As to the cleaners, the Chief Judge considered that the general perception was that, as after hours cleaners, they had no contact with the children and that no mud should stick to them. In our view there is no basis for an award of distress compensation to the cleaner who was on accident leave from work and was not present at the meeting. The other cleaner’s award should be reduced to $1,000. In what is essentially an exercise of judgment, we fix the distress amounts for the child care workers at $7,500 each, except for the supervisor, $10,000, and the worker who was in Dunedin and did not attend the meeting, $5,000.




The question of indemnity

Clause 47 of the relevant collective employment contract provided:

The Council shall indemnify and keep indemnified its employees against the outcome of any legal action taken by a third party against them or the Council based upon any act or admission or statement (whether or not in writing) of the employee during the course of his/her employment provided that such act or admission or statement on his/her part (if so established) does not arise from theft, misappropriation or malfeasance on the part of the employee.

In the first judgment Chief Judge Goddard held that on two grounds the four workers charged were entitled to be reimbursed the costs of the successful defence in the criminal proceedings over and above legal aid. The first was entitlement under cl 47. The second was as compensation for loss of benefit where in the circumstances a "good employer" should stand behind loyal employees. In the second judgment the Chief Judge repeated his conclusion that cl 47 applied but added as a second ground a third point, namely that the four workers would be entitled to be indemnified on ordinary principles of agency.

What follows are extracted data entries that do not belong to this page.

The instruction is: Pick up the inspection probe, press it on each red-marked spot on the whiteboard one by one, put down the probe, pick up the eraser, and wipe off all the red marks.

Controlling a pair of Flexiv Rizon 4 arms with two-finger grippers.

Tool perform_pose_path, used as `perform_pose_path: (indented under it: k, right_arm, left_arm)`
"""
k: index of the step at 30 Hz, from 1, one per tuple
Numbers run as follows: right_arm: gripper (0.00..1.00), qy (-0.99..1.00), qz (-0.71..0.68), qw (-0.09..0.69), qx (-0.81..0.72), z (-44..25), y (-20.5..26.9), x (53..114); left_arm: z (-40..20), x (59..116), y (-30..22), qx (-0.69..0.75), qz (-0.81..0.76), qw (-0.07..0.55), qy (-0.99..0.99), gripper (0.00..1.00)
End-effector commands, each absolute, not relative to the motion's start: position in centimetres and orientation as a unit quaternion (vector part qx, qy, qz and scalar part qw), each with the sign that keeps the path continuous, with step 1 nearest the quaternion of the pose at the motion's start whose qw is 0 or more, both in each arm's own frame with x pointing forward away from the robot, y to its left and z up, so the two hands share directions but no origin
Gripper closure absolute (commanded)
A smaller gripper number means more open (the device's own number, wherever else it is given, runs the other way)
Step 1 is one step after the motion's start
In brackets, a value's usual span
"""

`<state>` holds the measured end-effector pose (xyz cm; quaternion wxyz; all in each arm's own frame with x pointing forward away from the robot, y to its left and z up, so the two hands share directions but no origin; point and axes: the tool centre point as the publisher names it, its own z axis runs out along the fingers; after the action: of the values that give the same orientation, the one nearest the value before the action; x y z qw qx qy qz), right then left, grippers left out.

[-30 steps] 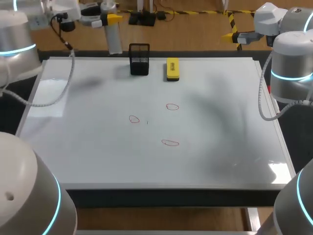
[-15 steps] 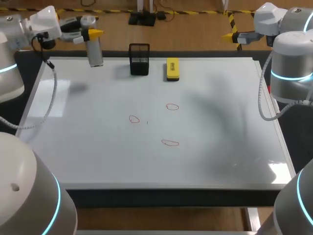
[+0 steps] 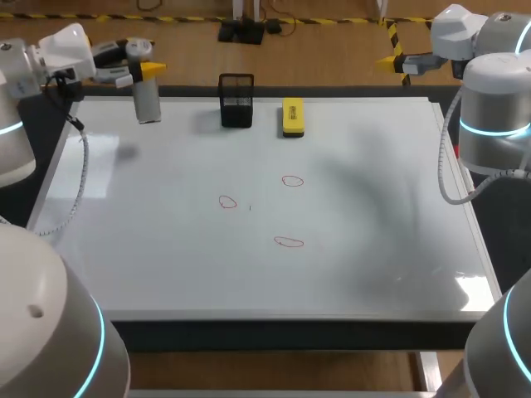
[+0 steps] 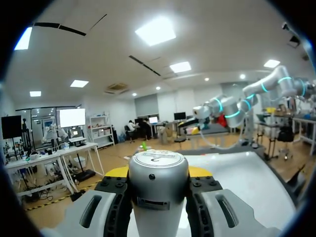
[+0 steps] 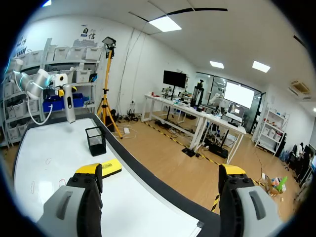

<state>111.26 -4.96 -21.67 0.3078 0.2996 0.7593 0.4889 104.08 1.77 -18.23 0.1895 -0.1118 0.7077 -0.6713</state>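
Note:
The inspection probe (image 3: 147,99), a silver cylinder, hangs upright over the whiteboard's (image 3: 373,207) far left corner. My left gripper (image 3: 145,68) is shut on its upper part. In the left wrist view the probe (image 4: 158,192) sits clamped between the fingers of the left gripper (image 4: 158,173). Three red marks (image 3: 228,202) (image 3: 292,181) (image 3: 289,242) lie near the board's middle. The yellow eraser (image 3: 292,116) rests at the far edge. My right gripper (image 3: 388,60) hangs beyond the far right corner; the right wrist view shows the right gripper (image 5: 160,170) open and empty.
A black mesh holder (image 3: 236,101) stands at the far edge, just left of the eraser. From the right wrist, the holder (image 5: 95,140) and eraser (image 5: 106,168) lie ahead, with the probe (image 5: 70,102) further off.
My left arm has carried the probe leftward, from beside the black holder to the far left corner. The right arm has not moved.

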Motion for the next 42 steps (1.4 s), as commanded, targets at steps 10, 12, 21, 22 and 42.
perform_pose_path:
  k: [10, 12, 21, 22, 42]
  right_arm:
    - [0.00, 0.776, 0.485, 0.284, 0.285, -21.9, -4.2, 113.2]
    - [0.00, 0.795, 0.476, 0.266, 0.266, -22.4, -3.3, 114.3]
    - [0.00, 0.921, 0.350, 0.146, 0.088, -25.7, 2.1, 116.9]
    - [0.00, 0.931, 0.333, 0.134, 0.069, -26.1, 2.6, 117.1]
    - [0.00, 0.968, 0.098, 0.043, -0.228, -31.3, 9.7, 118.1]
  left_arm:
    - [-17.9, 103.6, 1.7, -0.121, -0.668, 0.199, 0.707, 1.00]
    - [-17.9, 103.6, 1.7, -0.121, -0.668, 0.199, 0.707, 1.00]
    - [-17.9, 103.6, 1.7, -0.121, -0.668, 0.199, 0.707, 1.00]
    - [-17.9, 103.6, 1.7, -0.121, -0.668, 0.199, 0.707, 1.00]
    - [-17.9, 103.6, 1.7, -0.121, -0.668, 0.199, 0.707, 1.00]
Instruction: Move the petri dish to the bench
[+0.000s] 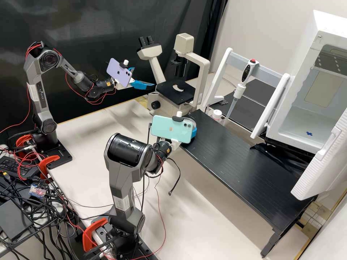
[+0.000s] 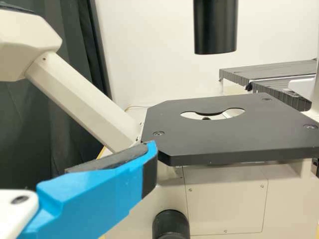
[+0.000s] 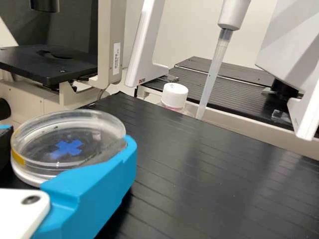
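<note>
My right end effector (image 3: 69, 138) is closed around the petri dish (image 3: 65, 124), its blue fingers on opposite sides of the round wall. The dish sits near level at the corner of the black table (image 3: 219, 174) close to the microscope (image 1: 177, 93); I cannot tell whether its underside touches the surface. My left end effector (image 1: 143, 77) is spread and grasps nothing, beside the microscope.

I judge the dish light and stiff, clear plastic or glass that could crack if I squeeze hard. The smooth wall may slip against my pads, and the upper rim looks like a loose lid, so I want my hold low on the side wall, across the full width, catching the base as well. A blue cross shows through it; whether there is liquid inside I cannot tell, so I would keep it flat regardless.

Setting it down seems the step in hand: lower gently, let the base meet the table evenly, then ease both fingers apart equally so neither drags it. The white-capped bottle (image 3: 174, 95) and pipette (image 3: 213, 74) deserve a wide berth.
</note>
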Tool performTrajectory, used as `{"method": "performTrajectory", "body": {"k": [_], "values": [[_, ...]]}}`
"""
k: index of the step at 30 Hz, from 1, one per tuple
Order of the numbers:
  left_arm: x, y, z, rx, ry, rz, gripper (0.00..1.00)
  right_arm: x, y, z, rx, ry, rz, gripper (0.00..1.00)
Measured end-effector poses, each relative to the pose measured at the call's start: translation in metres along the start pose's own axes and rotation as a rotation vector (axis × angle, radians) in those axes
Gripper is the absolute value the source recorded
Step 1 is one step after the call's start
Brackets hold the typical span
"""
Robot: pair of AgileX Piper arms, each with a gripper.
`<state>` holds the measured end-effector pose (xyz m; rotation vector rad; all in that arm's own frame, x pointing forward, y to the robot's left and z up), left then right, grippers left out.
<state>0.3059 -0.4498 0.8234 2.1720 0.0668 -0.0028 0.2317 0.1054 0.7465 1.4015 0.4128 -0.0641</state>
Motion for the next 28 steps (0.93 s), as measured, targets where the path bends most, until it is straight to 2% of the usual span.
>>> {"method": "performTrajectory", "body": {"k": [8,11,14,16,19,22,24,28], "values": [[0.0,0.0,0.0,0.0,0.0,0.0,1.0,-0.005,0.005,-0.001,-0.028,0.032,0.021,1.0],[0.0,0.0,0.0,0.0,0.0,0.0,1.0,-0.018,0.014,0.003,-0.04,0.061,0.057,1.0],[0.0,0.0,0.0,0.0,0.0,0.0,1.0,-0.037,0.029,0.009,0.008,0.072,0.164,1.0],[0.0,0.0,0.0,0.0,0.0,0.0,1.0,-0.049,0.041,0.011,0.049,0.096,0.264,1.0],[0.0,0.0,0.0,0.0,0.0,0.0,1.0,-0.065,0.053,0.014,0.063,0.122,0.381,1.0],[0.0,0.0,0.0,0.0,0.0,0.0,1.0,-0.082,0.064,0.02,0.101,0.12,0.505,1.0],[0.0,0.0,0.0,0.0,0.0,0.0,1.0,-0.088,0.067,0.024,0.131,0.115,0.548,1.0],[0.0,0.0,0.0,0.0,0.0,0.0,1.0,-0.091,0.069,0.031,0.159,0.092,0.564,1.0]]}}
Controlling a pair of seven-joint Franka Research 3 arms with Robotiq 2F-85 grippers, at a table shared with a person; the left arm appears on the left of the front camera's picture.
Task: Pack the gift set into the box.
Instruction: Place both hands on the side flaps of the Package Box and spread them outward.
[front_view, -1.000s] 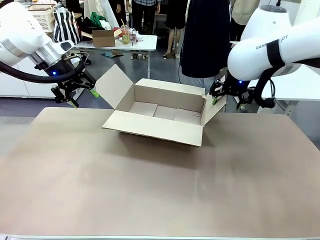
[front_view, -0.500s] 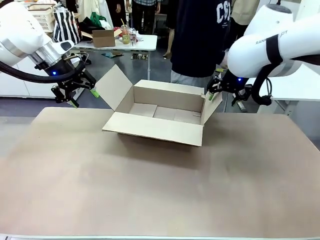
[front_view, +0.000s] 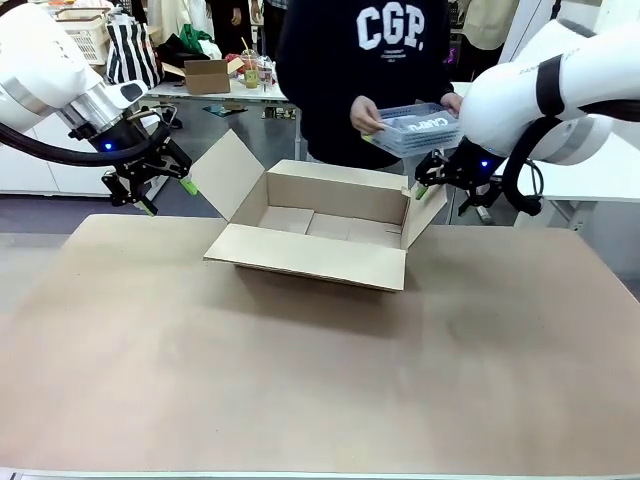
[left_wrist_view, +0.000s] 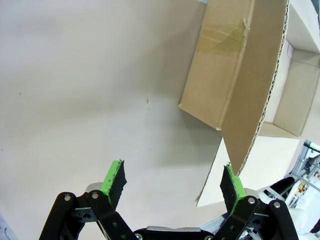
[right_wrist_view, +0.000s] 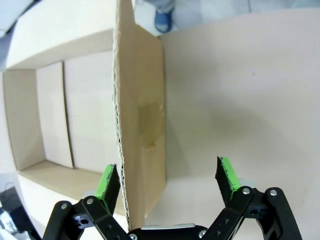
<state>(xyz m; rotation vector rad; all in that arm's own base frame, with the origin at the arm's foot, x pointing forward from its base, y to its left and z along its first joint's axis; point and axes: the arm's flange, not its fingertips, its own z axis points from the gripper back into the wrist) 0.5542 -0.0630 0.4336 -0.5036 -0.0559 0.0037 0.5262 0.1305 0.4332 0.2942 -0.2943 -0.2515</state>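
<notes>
The box (front_view: 318, 228) stands open at the middle of the table, its flaps spread. A person at the far side holds the gift set, a pale slotted basket (front_view: 415, 130) with the "CAMPUS" pack inside, above the box's far right corner. My left gripper (front_view: 170, 197) hangs open beside the left flap (left_wrist_view: 235, 75); in the left wrist view (left_wrist_view: 172, 182) that flap's edge is close to one pad. My right gripper (front_view: 450, 198) is open and straddles the right flap (right_wrist_view: 142, 125), which rises between its fingers (right_wrist_view: 167, 180) without being pinched.
The brown tabletop (front_view: 300, 380) stretches in front of the box. Behind the person stands a white table with a small brown carton (front_view: 207, 76) and cups. A striped bag (front_view: 132, 52) hangs at the far left.
The person has stepped up to the far edge and brought the basket into view above the box. Both grippers have stayed almost where they were.
</notes>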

The Chief Judge’s finding that cl 47 entitled the workers to recover was based on his construction of that provision of the employment contract. That finding comes squarely within and is protected by the exclusion from appellate challenge of any decision of the Employment Court on the construction of any employment contract. The quantum of the indemnity is also no longer in issue.

While the appeal on the indemnity question must accordingly fail, we should record that the indemnification of agents at common law does not extend to expenses incurred in defending an allegation that the person charged did something which he or she did not in fact do and which it was not his or her duty to do. The reason is that such expenses were not incurred by the worker as an agent of the employer in the reasonable performance of the worker’s duties (Tomlinson v Adamson [1935] Session Cas 1 (HL); Nathan v Kiwi Life & General Mutual Assurance Co Ltd (1982) 1 BCR 416).




The result

The appeal by the Council against the four judgments of the Employment Court in this matter is allowed in part and, subject to two qualifications, the orders made in the Employment Court are set aside. First, the Council fails in its appeal on the indemnity question and the order for payment of $89,478.96 to the four workers concerned stands. Second, in lieu of sums totalling $248,500 awarded by the Employment Court in respect of compensation for distress, the amounts referred to earlier totalling $83,500 are substituted.

Various questions of costs were canvassed in argument. In view of the limited success overall eventually achieved by the workers and the time and expense of the major issues on which they have failed, we consider that the interests of justice are best served if the parties meet their own costs in both courts.